__EXERCISE BRIEF__. Nothing but the records, repeated word for word and free of pictures, belongs in the answer.

[Records from a data collection]

********************

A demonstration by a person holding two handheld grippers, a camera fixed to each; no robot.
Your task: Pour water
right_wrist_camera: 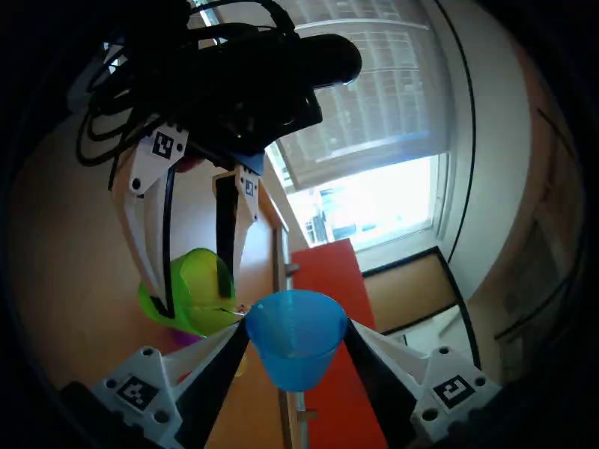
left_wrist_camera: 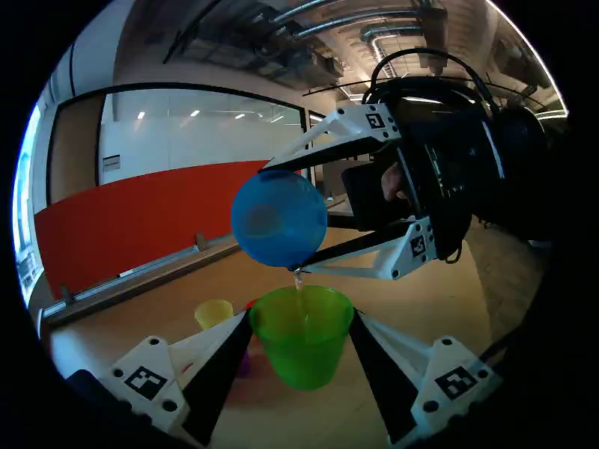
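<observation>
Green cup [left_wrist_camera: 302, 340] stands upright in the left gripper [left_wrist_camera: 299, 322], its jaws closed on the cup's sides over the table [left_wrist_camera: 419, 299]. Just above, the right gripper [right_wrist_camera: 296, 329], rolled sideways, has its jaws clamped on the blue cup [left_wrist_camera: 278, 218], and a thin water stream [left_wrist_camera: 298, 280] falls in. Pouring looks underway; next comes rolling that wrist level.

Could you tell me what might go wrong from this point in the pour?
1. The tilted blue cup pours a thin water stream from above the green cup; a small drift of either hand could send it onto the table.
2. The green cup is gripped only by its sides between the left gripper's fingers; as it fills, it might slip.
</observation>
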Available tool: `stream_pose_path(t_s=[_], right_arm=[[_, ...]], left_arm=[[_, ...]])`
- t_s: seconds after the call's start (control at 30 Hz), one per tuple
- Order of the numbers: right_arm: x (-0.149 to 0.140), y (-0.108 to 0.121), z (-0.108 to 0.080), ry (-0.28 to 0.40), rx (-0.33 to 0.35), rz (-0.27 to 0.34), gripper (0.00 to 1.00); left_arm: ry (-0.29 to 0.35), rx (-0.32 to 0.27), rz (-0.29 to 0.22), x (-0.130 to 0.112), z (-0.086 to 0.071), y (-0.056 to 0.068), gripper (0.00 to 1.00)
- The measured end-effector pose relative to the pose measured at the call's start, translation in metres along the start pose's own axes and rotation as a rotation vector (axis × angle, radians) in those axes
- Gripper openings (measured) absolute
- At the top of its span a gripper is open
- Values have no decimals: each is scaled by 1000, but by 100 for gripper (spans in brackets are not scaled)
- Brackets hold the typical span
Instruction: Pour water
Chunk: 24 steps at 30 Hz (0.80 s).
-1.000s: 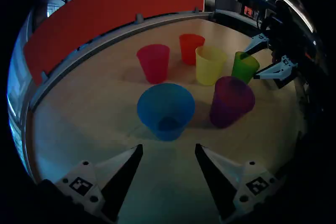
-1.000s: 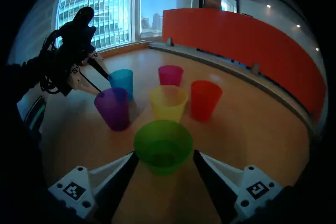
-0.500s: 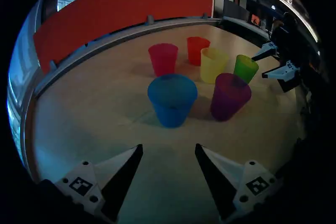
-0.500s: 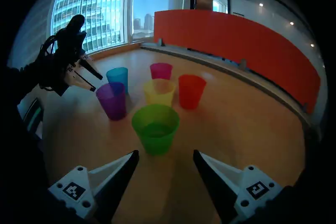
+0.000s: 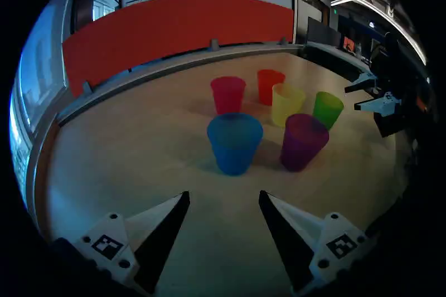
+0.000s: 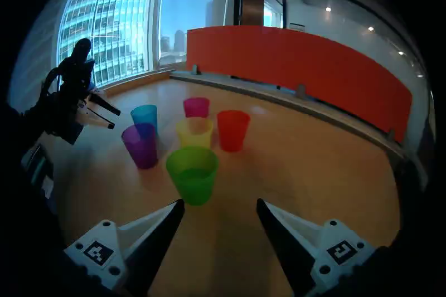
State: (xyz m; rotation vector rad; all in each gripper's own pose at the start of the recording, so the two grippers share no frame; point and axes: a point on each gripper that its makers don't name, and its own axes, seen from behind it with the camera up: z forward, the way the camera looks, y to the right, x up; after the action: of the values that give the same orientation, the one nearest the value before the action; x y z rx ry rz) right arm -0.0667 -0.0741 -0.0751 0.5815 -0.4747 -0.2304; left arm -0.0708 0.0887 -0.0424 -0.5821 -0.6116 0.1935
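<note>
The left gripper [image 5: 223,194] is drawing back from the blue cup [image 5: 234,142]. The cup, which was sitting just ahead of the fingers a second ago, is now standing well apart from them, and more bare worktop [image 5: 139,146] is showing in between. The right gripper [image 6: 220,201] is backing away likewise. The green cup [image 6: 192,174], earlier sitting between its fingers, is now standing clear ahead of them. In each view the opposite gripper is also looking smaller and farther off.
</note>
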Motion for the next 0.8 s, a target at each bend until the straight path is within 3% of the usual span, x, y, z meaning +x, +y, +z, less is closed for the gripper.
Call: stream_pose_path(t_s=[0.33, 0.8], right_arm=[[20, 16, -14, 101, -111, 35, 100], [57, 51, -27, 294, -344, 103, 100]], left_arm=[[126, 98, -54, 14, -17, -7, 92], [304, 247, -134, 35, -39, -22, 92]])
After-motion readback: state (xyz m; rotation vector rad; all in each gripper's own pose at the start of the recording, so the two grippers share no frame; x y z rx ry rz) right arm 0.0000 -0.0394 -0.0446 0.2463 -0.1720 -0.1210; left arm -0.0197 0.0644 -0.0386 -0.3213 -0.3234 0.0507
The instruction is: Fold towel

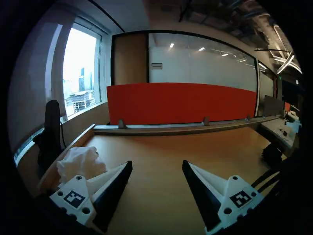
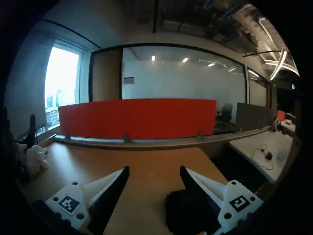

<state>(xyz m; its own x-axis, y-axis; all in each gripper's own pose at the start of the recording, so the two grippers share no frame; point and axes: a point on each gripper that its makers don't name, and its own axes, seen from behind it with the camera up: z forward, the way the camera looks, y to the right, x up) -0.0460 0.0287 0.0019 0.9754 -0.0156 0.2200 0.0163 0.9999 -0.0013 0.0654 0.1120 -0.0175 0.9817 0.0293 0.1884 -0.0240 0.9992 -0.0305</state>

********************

__OUTPUT BELOW__.
A demonstration by a person holding two handheld grippers, a camera fixed to each; no robot.
Your task: Pour water
right_wrist_camera: 
left_wrist_camera: 
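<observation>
Green cup [left_wrist_camera: 302, 340] stands upright in the left gripper [left_wrist_camera: 299, 322], its jaws closed on the cup's sides over the table [left_wrist_camera: 419, 299]. Just above, the right gripper [right_wrist_camera: 296, 329], rolled sideways, has its jaws clamped on the blue cup [left_wrist_camera: 278, 218], and a thin water stream [left_wrist_camera: 298, 280] falls in. Pouring looks underway; next comes rolling that wrist level.

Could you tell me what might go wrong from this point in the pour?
1. The tilted blue cup pours a thin water stream from above the green cup; a small drift of either hand could send it onto the table.
2. The green cup is gripped only by its sides between the left gripper's fingers; as it fills, it might slip.
</observation>
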Available tool: `stream_pose_path(t_s=[_], right_arm=[[_, ...]], left_arm=[[_, ...]])`
- t_s: seconds after the call's start (control at 30 Hz), one per tuple
- Order of the numbers: right_arm: x (-0.149 to 0.140), y (-0.108 to 0.121), z (-0.108 to 0.080), ry (-0.28 to 0.40), rx (-0.33 to 0.35), rz (-0.27 to 0.34), gripper (0.00 to 1.00); left_arm: ry (-0.29 to 0.35), rx (-0.32 to 0.27), rz (-0.29 to 0.22), x (-0.130 to 0.112), z (-0.086 to 0.071), y (-0.056 to 0.068), gripper (0.00 to 1.00)
- The measured end-effector pose relative to the pose measured at the call's start, translation in metres along the start pose's own axes and rotation as a rotation vector (axis × angle, radians) in those axes
- Gripper openings (measured) absolute
- At the top of its span a gripper is open
- Values have no decimals: each is scaled by 1000, but by 100 for gripper (spans in brackets are not scaled)
- Brackets hold the typical span
Instruction: Pour water
Chunk: 24 steps at 30 Hz (0.80 s).
-1.000s: 
-1.000s: 
-0.500s: 
-0.500s: 
+0.000s: 
+0.000s: 
State: (xyz m; rotation vector rad; all in each gripper's own pose at the start of the recording, so the two grippers share no frame; point and axes: a point on each gripper that its makers don't name, and its own axes, seen from behind it with the camera up: z forward, the way the camera looks, y to the right, x up; after the action: of the values that give the same orientation, the one nearest the value before the action; x y z rx ry rz) right arm -0.0667 -0.0741 -0.0751 0.5815 -0.4747 -0.2304; left arm -0.0708 0.0887 -0.0424 -0.5821 -0.6116 0.1935
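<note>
The left gripper [image 5: 223,194] is drawing back from the blue cup [image 5: 234,142]. The cup, which was sitting just ahead of the fingers a second ago, is now standing well apart from them, and more bare worktop [image 5: 139,146] is showing in between. The right gripper [image 6: 220,201] is backing away likewise. The green cup [image 6: 192,174], earlier sitting between its fingers, is now standing clear ahead of them. In each view the opposite gripper is also looking smaller and farther off.
</note>
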Motion for the next 0.8 s, a target at each bend until the straight path is within 3% of the usual span, x, y, z meaning +x, +y, +z, less is closed for the gripper.
Call: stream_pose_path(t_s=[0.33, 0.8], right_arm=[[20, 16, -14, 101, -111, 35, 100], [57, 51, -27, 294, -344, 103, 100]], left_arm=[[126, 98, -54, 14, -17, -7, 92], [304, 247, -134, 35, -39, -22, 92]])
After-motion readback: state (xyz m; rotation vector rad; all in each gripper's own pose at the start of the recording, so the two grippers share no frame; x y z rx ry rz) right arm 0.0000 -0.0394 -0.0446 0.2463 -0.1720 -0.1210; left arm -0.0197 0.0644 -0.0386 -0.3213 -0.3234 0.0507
The instruction is: Fold towel


<state>(xyz m; its own x-axis, y-axis; all in each gripper's own pose at the start of the recording, so the two grippers share no frame; point and axes: a point on each gripper that its makers don't name, and its own axes, seen from behind it with the camera up: z forward, the way the camera looks, y to the right, x up) -0.0460 0.0287 0.0019 0.9754 -0.0156 0.2200 0.0163 0.9999 -0.0013 0.0654 0.1120 -0.0175 0.9817 0.0293 0.1884 -0.0240 0.9992 -0.0305</state>

What this exercise needed has been supplied.